[Start of Attachment]

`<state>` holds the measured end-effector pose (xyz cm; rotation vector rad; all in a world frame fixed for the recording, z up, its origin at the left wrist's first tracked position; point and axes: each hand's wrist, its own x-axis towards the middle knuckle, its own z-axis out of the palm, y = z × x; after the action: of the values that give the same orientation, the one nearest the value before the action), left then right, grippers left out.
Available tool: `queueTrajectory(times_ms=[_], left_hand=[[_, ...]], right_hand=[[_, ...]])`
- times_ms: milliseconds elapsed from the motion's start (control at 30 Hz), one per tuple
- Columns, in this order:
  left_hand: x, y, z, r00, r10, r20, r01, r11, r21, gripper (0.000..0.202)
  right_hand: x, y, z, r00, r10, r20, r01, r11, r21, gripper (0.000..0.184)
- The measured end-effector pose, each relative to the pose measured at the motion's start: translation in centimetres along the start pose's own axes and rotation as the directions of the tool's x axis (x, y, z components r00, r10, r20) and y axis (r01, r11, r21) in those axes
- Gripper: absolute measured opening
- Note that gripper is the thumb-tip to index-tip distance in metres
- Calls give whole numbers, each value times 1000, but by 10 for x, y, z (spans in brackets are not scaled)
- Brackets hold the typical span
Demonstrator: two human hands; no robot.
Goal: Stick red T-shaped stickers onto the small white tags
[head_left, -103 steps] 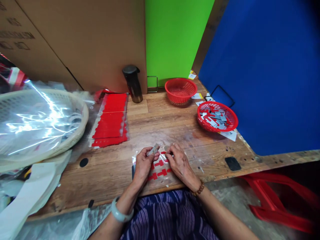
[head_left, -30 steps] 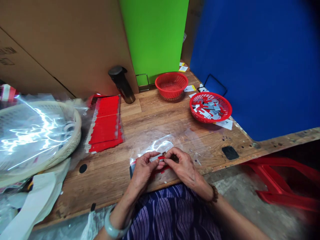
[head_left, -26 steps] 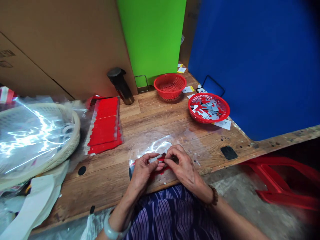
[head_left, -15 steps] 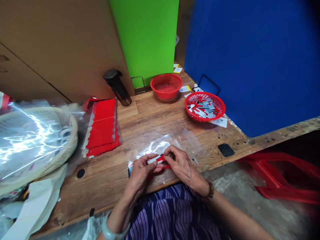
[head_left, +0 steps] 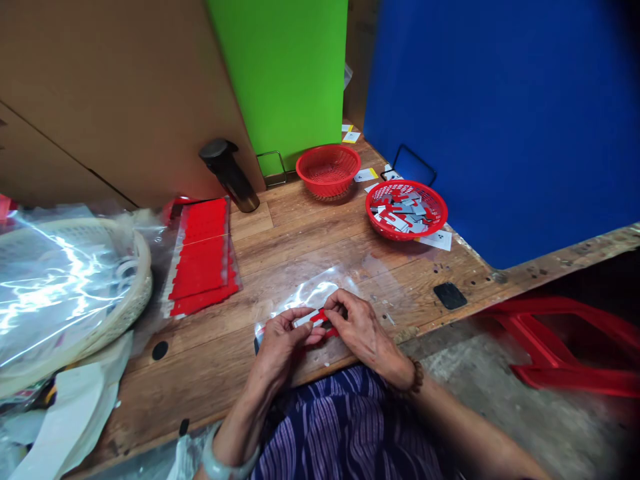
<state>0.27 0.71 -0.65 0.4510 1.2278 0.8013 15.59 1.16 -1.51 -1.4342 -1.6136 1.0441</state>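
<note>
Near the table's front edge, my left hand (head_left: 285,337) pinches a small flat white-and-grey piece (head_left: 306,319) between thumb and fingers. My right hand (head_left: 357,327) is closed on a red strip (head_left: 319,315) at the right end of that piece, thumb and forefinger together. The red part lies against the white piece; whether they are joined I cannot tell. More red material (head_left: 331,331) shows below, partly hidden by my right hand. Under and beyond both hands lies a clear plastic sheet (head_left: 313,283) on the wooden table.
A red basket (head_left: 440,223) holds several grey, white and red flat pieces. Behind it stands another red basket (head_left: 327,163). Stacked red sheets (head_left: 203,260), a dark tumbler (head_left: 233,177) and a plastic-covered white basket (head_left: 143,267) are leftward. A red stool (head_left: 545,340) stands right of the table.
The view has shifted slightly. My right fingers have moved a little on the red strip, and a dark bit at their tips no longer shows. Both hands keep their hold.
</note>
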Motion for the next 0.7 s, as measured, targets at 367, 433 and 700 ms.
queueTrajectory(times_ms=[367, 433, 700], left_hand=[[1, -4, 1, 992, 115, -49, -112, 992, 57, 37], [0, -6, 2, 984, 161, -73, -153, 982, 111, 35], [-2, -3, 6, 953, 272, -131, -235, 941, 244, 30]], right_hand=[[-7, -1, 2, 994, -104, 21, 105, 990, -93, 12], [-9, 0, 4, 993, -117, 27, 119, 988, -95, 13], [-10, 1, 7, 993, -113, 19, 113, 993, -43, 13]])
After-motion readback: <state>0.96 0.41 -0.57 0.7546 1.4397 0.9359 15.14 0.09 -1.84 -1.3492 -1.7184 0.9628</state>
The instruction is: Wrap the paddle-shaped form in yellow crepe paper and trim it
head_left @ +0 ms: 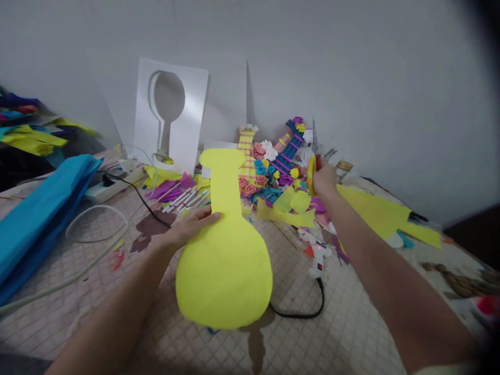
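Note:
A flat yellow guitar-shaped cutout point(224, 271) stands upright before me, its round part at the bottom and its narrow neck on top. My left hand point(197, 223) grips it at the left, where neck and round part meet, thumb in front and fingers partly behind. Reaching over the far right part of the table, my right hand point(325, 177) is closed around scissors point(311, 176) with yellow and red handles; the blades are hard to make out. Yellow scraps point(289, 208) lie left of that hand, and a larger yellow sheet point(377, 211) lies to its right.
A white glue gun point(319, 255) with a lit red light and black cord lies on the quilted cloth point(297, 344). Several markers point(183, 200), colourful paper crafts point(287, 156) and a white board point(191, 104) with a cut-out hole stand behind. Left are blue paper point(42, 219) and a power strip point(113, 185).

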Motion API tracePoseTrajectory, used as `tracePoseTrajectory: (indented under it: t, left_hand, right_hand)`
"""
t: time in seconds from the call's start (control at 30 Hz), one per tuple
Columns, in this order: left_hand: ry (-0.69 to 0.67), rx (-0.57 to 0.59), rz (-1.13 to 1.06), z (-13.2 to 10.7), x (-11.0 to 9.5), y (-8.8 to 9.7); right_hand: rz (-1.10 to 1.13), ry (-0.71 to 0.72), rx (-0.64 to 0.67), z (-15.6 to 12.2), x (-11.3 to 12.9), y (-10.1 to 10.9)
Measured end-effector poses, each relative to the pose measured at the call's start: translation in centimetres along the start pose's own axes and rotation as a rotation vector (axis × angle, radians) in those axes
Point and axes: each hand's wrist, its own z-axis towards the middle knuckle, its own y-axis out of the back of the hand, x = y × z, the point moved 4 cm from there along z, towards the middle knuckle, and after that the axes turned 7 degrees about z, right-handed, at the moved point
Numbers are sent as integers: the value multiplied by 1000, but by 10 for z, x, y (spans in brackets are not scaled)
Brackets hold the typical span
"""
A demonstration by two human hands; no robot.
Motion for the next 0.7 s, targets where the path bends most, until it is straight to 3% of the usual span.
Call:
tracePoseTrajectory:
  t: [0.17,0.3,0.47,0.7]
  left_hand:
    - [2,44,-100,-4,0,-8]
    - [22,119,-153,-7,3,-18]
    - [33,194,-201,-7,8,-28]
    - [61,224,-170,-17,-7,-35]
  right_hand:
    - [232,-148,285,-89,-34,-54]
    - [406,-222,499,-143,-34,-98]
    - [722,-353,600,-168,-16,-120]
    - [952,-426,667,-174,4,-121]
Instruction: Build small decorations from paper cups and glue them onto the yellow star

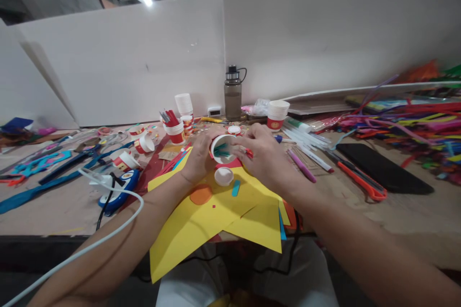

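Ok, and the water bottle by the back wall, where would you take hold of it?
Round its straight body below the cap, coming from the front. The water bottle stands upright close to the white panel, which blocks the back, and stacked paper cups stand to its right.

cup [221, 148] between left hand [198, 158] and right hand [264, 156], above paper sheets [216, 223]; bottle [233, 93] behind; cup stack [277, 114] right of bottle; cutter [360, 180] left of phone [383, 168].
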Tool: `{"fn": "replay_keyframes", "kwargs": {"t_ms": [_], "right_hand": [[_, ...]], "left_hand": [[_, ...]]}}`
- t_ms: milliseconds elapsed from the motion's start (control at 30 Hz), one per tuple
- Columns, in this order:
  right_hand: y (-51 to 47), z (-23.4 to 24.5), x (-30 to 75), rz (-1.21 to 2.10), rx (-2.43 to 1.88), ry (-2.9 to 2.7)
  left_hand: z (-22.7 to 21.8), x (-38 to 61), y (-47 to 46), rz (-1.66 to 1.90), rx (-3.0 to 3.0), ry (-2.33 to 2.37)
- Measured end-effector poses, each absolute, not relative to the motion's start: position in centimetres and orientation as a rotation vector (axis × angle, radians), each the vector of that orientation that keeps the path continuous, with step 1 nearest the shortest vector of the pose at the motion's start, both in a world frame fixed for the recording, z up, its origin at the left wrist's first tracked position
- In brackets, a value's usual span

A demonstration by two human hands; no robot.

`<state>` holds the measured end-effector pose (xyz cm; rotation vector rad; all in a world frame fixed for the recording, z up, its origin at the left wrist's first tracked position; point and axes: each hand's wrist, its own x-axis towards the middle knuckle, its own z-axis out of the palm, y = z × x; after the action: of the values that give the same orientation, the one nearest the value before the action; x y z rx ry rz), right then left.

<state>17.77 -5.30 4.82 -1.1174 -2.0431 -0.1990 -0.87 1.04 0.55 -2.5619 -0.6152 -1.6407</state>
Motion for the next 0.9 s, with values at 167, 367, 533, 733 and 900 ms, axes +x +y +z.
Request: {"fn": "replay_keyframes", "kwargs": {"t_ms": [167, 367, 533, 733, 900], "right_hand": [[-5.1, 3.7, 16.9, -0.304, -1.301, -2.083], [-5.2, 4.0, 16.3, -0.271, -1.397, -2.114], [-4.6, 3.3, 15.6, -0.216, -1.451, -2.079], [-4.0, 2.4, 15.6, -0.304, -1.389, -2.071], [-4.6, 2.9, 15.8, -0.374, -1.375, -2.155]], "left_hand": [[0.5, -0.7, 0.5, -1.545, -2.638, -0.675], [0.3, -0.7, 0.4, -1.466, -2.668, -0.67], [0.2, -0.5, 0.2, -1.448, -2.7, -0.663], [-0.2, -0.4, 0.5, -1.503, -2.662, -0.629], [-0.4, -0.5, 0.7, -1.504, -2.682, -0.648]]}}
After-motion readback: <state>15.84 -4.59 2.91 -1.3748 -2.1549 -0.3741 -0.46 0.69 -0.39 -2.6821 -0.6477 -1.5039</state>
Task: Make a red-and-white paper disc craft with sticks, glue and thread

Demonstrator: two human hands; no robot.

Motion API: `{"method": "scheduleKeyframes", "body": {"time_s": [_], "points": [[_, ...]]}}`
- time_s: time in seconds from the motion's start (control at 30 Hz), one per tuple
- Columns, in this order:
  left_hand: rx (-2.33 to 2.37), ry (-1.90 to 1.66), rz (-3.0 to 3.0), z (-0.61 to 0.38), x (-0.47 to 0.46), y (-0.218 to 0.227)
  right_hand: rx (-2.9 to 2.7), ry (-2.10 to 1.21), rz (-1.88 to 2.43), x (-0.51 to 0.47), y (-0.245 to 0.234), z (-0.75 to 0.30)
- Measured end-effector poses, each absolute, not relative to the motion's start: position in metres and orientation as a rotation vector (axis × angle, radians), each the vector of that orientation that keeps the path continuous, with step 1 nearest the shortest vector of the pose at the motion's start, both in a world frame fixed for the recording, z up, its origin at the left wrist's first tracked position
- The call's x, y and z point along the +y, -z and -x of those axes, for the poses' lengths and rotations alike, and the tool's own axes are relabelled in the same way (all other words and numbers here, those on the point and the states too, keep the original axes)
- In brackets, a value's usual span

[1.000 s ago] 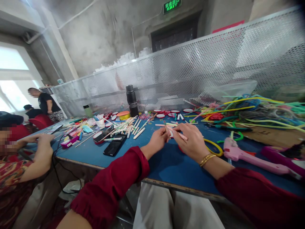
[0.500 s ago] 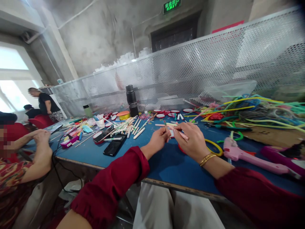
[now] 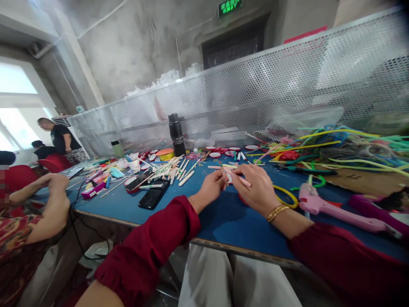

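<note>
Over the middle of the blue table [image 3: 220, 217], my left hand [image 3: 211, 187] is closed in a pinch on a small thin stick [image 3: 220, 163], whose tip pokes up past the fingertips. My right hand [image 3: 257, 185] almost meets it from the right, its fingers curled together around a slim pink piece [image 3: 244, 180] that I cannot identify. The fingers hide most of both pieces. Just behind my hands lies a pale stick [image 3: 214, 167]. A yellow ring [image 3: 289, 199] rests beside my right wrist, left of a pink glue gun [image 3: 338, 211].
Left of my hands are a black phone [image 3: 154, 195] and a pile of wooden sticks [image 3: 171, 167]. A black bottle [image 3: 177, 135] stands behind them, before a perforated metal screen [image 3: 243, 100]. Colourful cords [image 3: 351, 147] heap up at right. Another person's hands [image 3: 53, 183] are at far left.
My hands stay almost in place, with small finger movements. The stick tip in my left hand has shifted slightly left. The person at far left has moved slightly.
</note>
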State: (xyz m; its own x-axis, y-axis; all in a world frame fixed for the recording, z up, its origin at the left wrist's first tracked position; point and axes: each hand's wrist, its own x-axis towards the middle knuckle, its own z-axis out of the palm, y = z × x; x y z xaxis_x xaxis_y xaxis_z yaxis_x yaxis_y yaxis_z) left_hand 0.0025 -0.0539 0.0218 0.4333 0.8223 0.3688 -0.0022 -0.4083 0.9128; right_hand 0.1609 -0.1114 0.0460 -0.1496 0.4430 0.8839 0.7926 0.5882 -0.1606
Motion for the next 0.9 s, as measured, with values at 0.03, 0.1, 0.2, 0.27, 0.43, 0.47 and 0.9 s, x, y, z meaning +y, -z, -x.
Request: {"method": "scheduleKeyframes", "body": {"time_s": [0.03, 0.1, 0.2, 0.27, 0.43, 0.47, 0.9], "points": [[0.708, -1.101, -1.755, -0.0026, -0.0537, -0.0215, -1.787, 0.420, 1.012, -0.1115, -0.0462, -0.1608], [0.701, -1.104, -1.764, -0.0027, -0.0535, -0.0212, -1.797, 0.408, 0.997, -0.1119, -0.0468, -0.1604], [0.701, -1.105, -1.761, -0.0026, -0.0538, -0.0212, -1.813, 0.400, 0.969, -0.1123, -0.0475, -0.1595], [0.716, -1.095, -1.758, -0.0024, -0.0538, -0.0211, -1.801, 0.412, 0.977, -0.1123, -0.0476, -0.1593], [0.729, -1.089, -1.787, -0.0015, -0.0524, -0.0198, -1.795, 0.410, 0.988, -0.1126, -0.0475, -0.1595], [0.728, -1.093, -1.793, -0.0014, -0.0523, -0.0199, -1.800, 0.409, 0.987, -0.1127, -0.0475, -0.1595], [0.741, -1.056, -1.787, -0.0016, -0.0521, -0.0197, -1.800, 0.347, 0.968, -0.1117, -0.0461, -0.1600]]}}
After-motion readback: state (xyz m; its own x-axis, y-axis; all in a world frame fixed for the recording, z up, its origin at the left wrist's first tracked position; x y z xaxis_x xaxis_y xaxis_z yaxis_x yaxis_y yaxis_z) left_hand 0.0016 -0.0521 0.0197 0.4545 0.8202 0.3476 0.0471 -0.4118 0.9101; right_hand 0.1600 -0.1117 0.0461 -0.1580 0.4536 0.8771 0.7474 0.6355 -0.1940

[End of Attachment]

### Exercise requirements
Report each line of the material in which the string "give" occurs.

### Response
`<state>` holds the measured end-effector pose (xyz cm; rotation vector rad; all in a world frame fixed for the recording, z up, its origin at the left wrist's first tracked position; point and axes: each hand's wrist, its own x-axis towards the middle knuckle, its own z-axis out of the palm, y = z × x; after the action: of the values that give the same orientation, the one nearest the value before the action), left then right, grippers left out.
- Calls give whole numbers, each value times 1000, but by 10 for x, y, z (spans in brackets are not scaled)
`<state>` holds the measured end-effector pose (xyz cm; rotation vector rad; all in a world frame fixed for the recording, z up, its origin at the left wrist's first tracked position; point and axes: each hand's wrist, its own x-axis towards the middle knuckle, its own z-axis out of the palm, y = z × x; after the action: of the values that give the same orientation, the one nearest the value before the action; x y z rx ry rz), right then left.

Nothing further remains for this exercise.